What "large, multi-dev" needs is honestly harder to say/more subjective/maybe manager-subjective. If it is "cheap, just out of school programmers with which to replace expensive, departing mess-makers", I think Java may have always had more plentiful options than Python. ;-) This is closer to a human-organization-complete kind of concern and almost intrinsically "very dependent upon circumstances/context". I just didn't want to ignore it. At least Stefan Salewski [4] thinks Nim is suitable or teaching people introductory programming, though.

[1] https://nim-lang.org/

[2] https://github.com/c-blake/cligen/blob/master/cligen/dents.n...

[3] https://app.element.io/#/room/#nim-science:envs.net

[4] https://ssalewski.de/nimprogramming.html


"No one goes there anymore, it's too crowded."

Silly, Python was always second-best at everything and promoted as a prototyping language from the beginning. But that's more powerful than you've given credit for. You get extreme productivity up front, and a growing number of exit strategies for the fraction of projects that outgrow it.

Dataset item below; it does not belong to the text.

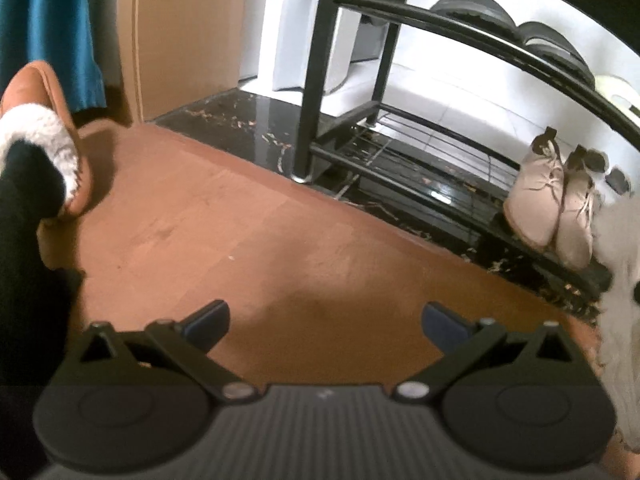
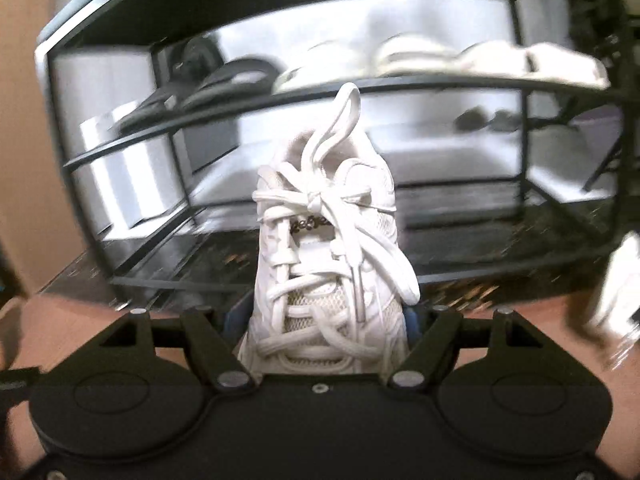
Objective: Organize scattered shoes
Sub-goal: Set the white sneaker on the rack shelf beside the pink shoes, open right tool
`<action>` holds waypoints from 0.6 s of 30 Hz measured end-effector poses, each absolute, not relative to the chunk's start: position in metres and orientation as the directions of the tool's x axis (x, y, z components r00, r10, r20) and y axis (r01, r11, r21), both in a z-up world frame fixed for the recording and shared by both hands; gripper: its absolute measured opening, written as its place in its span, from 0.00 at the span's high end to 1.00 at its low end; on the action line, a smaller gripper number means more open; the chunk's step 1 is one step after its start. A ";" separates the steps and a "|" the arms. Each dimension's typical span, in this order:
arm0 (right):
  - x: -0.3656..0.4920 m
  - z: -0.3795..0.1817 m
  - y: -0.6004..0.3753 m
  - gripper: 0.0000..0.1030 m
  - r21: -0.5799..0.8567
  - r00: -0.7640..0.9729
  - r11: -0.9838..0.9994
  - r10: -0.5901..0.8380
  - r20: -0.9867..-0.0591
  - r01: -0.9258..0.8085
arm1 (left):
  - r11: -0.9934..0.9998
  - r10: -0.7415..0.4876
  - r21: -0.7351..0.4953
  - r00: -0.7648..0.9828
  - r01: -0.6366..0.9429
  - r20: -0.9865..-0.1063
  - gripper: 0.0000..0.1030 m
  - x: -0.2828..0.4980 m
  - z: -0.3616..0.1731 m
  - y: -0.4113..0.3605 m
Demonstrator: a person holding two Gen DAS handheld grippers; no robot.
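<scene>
A white laced sneaker (image 2: 326,248) stands between the fingers of my right gripper (image 2: 326,322), which is shut on its sides and holds it up in front of the black metal shoe rack (image 2: 280,96). My left gripper (image 1: 326,326) hangs open over the brown floor with nothing between its blue pads. In the left wrist view the shoe rack (image 1: 460,20) stands ahead to the right, and a pair of beige lace-up shoes (image 1: 556,204) rests on its bottom shelf. Black sandals (image 1: 516,36) lie on the shelf above.
A tan slipper with white fleece lining (image 1: 48,136) is worn on a foot at the left. Black sandals (image 2: 224,84) and white shoes (image 2: 460,60) fill the rack's upper shelf. Another white shoe (image 2: 620,288) shows blurred at the right edge. A white fluffy thing (image 1: 624,280) lies at the right.
</scene>
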State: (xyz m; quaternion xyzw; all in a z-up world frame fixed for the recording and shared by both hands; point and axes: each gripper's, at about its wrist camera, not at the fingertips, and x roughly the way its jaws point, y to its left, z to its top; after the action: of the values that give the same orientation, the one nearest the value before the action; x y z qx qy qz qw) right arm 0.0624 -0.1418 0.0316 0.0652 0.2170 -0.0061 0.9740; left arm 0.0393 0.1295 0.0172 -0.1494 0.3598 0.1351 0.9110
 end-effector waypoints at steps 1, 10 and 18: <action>0.067 0.031 -0.150 0.29 0.124 0.907 0.990 -0.004 -0.420 0.062 | 0.920 0.135 -0.179 0.711 -0.348 -0.690 0.01 0.041 0.020 0.121; 0.164 -0.002 -0.231 0.29 0.056 0.900 0.985 -0.125 -0.418 0.163 | 0.962 0.144 -0.084 0.744 -0.260 -0.653 0.01 0.052 0.027 0.038; 0.242 -0.023 -0.255 0.29 0.009 0.920 0.990 -0.128 -0.370 0.141 | 0.973 0.125 -0.062 0.735 -0.222 -0.666 0.01 0.064 0.014 0.016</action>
State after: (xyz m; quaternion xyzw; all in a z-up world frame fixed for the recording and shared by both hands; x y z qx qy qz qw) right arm 0.2422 -0.2546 -0.0231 0.0175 0.1876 -0.0685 0.9797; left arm 0.0644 0.0160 0.0141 -0.0687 0.3517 0.0934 0.9289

FWIW, I still use Python as a prototyping language, it's just so flexible and you can model things in it in so many neat ways.

> a growing number of exit strategies for the fraction of projects that outgrow it.

I like that formulation. Cheers!


Your post fits with a conversation I had with someone last week, so let me ask - why would you choose Erlang / Elixir over Python for web backends? I've got my reasons for both camps, but since you point out the above information I'd love to hear your thoughts.


The semantics of the BEAM VM and Erlang Run-Time System (ERTS) are much closer to the typical semantics of a large dynamic web app backend than those of Python. No surprise there, it was designed to support telephone exchanges. It provides facilities natively that have to be "bolted on" to Python.

I might still write a prototype or proof-of-concept web app in Python, but for anything more serious it seems to me that the advantages of Erlang loom large (and that's before you get to Phoenix LiveView: https://www.phoenixframework.org/ )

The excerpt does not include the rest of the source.